Sediment dredged from shipping channels leading to the Helen Delich Bentley Port of Baltimore is helping restore the underutilized Ridgley’s Cove park property in Baltimore City into a multi-use recreation area with walking trails. Restoration of Ridgley’s Cove, located behind Horseshoe Casino and adjacent to the Middle Branch of the Patapsco River, makes use of sediment from the Maryland Department of Transportation Maryland Port Administration’s (MDOT MPA) Cox Creek Dredged Material Containment Facility. The project is the largest example of innovative reuse of dredged sediment from Baltimore Harbor channels.

“Baltimore is world renowned for its beneficial use of dredge material, and the Ridgley’s Cove reconstruction is further proof of Maryland’s ingenuity,” said MDOT MPA Executive Director William P. Doyle. “Continuous dredging is critical to accommodate the ships that enter the Port of Baltimore to deliver high volumes of cargo and support tens of thousands of jobs. We can use this dredged material to restore, reclaim and rebuild property in surrounding communities.”

MDOT MPA is working on the project with the Maryland Department of the Environment, Maryland Environmental Service, Baltimore City, Baltimore Development Corporation and the company, TopGolf, in a unique partnership of local and state government, a nonprofit and private industry. CBY, a Dundalk-based hauling company, is handling the dredged material transport from Cox Creek to Ridgley’s Cove, with 150 to 180 trucks a day transporting sediment to the site.

Approximately 22,000 cubic yards of blended sediment from the Cox Creek facility will be used as capping material in the upland restoration of Ridgley’s Cove. Historical research of the site indicates environmental impacts stemming from land use activities dating back to the late 1800s. Restoration of the upland and nearshore environment is part of a mitigation package associated with the future TopGolf facility. Plans involve remediation of existing environmental impacts and reestablishing the site as a recreational asset.

“The partnership at Ridgley’s Cove between public, private and nonprofit sectors demonstrates how we can make a difference in our communities when we work together,” said MDOT Secretary Greg Slater. “The project also highlights, yet again, the environmental and economic benefits we can achieve through creative use of dredged materials.”
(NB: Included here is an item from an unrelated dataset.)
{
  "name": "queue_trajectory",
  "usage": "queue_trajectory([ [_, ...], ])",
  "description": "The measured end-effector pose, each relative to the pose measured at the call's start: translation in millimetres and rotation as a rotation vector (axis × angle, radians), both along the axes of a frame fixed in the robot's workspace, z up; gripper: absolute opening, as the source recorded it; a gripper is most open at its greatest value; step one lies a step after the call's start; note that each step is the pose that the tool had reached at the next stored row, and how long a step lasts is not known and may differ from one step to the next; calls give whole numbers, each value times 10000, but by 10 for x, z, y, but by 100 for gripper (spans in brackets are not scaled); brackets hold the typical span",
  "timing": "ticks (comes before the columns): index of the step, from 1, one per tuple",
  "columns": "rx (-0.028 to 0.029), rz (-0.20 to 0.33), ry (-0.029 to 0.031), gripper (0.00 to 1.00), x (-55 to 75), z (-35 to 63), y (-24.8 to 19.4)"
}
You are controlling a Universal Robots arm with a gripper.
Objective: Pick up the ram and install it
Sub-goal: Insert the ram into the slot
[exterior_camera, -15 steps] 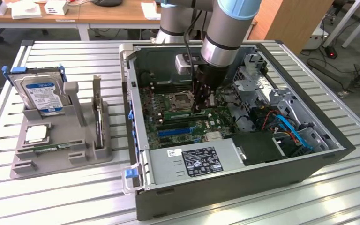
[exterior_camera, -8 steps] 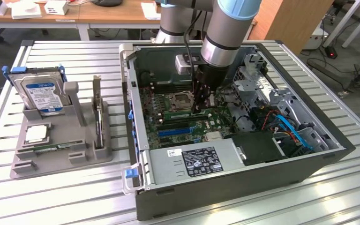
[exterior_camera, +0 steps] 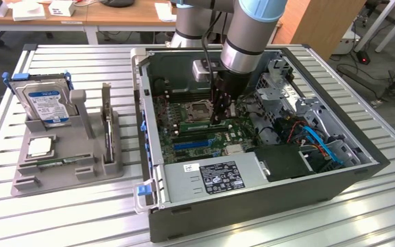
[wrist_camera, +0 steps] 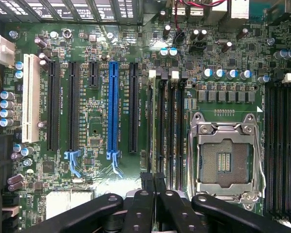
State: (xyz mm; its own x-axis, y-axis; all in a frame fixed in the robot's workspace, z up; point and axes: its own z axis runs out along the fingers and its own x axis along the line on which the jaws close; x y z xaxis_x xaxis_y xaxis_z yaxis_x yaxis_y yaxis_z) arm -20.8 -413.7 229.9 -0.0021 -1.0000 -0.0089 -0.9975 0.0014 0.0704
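The gripper (wrist_camera: 153, 178) is hanging inside the computer case (exterior_camera: 252, 206), fingers pressed together, just above the ram (exterior_camera: 192, 125), which is standing on edge beside the processor socket (wrist_camera: 226, 158). Cables (exterior_camera: 314, 139) are crowding the exterior view's right.

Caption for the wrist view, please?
Shut gripper poised over the memory slots beside the empty CPU socket.

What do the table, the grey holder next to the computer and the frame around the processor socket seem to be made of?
Table: probably bare aluminium; matt silver, with long grooved slats.
Grey holder: likely plastic; even matt grey, blocky moulded or printed shapes.
Socket frame: metal, perhaps steel; bright and shiny, with thin bent edges.
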Motion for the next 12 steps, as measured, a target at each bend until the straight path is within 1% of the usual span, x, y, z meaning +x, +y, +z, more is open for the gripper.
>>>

“We love environmental partnerships like this with the Port of Baltimore and others to turn potential waste into wealth, putting sediment to work for parks and communities while helping to keep channels of commerce open and thriving,” said Maryland Environment Secretary Ben Grumbles.

“This is truly a terrific example of how working across jurisdictions and areas of expertise can bring about projects that transform neglected and underutilized property to improve the quality of life in our communities,” said Kim Clark, executive vice president of Baltimore Development Corporation. “BDC, on behalf of the city, is very excited about this opportunity.”

Ridgely’s Cove is the latest example of MDOT MPA using dredged sediment in innovative ways. In the past year, more than 32,000 cubic yards of sediment have been dewatered and transported for offsite restoration projects. That dewatered volume is equivalent to about 100,000 cubic yards of recovered capacity at the Cox Creek facility. This provides Cox Creek with the needed capacity to continue receiving dredged sediment from Port shipping channels.

In January, MDOT MPA and the U.S. Army Corps of Engineers (USACE) marked completion of the final expansion at Poplar Island, a project that over the past 23 years has restored this badly eroded island near Talbot County from 10 acres to its original 1,150-acre footprint using dredged sediment. MDOT MPA and USACE are now planning the Mid-Chesapeake Bay Island Ecosystem Restoration, which will use recovered sediment to rebuild two islands off the coast of Dorchester County. In recent months, the Maryland Board of Public Works has also approved several contracts with private companies to explore using dredged material to create construction materials such as concrete and brick pavers.

MDOT MPA has taken on other types of environmental restoration projects as well. Masonville Cove in Baltimore is the former home of Kurt Iron and Metal and the Maryland Shipbuilding and Drydock Co. More than 61,000 tons of trash and debris dating back to the Great Baltimore Fire of 1904 were cleared by MDOT MPA upon Masonville’s opening in 2008. In 2013, Masonville Cover was named the nation’s first Urban Wildlife Refuge Partnership, and today the facility includes walking trails, a fishing pier and education center. On the other side of Masonville Cove is the Masonville/Fairfield auto terminal managed by the MDOT MPA.